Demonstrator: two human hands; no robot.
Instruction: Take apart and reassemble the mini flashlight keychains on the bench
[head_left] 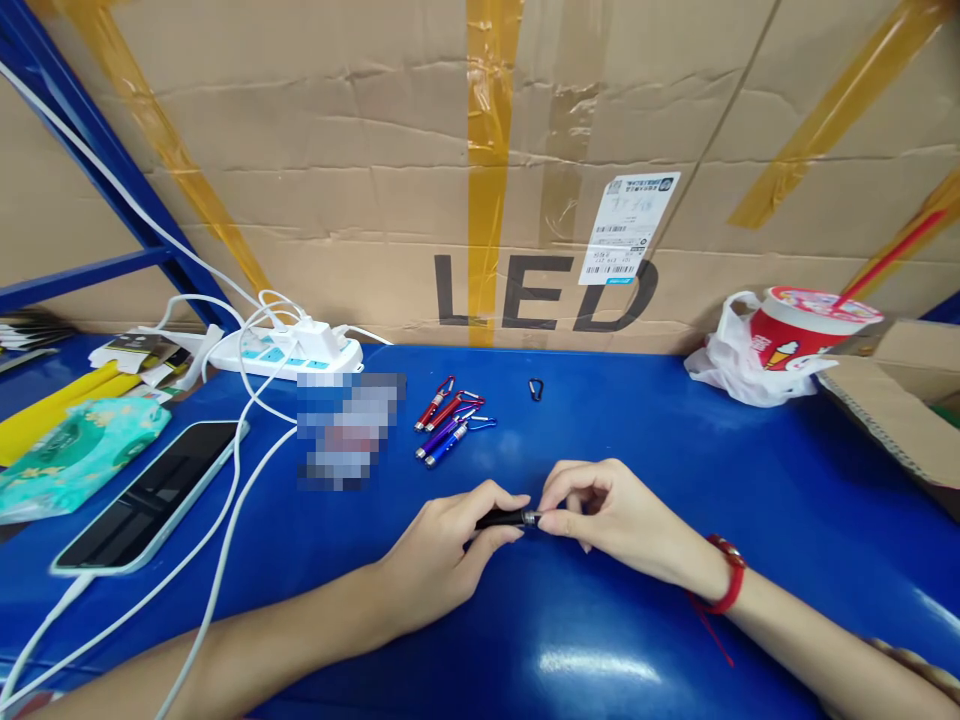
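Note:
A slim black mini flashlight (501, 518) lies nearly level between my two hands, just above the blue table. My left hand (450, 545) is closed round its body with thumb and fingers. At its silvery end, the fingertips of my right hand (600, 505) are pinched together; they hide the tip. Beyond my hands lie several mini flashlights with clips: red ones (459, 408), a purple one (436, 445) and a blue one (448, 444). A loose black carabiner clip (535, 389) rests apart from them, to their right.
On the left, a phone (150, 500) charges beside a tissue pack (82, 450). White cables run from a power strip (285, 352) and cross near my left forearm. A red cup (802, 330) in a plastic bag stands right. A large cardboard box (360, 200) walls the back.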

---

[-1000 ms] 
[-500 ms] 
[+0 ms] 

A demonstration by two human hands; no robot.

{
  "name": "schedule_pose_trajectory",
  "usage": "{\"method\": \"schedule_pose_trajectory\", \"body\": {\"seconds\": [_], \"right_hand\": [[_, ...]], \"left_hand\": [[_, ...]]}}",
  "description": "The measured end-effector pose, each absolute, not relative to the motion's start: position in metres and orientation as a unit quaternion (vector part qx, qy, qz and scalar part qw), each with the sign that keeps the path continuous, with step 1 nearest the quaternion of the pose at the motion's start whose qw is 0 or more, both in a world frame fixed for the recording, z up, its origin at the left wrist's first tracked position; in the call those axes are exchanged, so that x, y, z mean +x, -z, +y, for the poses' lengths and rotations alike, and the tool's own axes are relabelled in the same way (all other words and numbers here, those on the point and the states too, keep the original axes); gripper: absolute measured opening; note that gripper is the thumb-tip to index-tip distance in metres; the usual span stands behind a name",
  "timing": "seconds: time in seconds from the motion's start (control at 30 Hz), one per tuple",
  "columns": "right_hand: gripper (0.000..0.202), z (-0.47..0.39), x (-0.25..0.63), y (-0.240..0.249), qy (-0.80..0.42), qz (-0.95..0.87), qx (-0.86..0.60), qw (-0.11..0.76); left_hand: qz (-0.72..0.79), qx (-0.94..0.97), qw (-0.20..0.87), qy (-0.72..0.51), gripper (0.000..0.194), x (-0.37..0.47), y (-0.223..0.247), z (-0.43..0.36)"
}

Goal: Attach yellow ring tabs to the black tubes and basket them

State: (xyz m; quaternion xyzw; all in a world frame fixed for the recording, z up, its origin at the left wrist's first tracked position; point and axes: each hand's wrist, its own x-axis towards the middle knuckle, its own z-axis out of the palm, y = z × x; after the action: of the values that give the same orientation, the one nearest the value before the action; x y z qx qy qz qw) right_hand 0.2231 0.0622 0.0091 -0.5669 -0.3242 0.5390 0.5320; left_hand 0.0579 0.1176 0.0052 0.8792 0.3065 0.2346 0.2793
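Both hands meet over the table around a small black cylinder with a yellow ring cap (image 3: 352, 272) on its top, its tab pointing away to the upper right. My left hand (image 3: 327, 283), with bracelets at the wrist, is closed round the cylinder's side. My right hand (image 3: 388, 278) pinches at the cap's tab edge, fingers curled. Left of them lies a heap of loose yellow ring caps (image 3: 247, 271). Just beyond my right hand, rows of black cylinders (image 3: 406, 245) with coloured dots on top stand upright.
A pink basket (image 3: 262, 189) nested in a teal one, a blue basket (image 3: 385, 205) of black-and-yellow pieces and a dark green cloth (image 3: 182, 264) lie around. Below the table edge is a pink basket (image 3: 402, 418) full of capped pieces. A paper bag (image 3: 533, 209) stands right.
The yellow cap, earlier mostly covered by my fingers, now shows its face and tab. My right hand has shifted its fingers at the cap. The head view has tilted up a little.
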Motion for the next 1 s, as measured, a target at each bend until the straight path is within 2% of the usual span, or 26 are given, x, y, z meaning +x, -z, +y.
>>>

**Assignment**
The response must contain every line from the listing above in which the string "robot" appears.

**Answer**
Demonstrator: two human hands; no robot.
A demonstration by two human hands; no robot.

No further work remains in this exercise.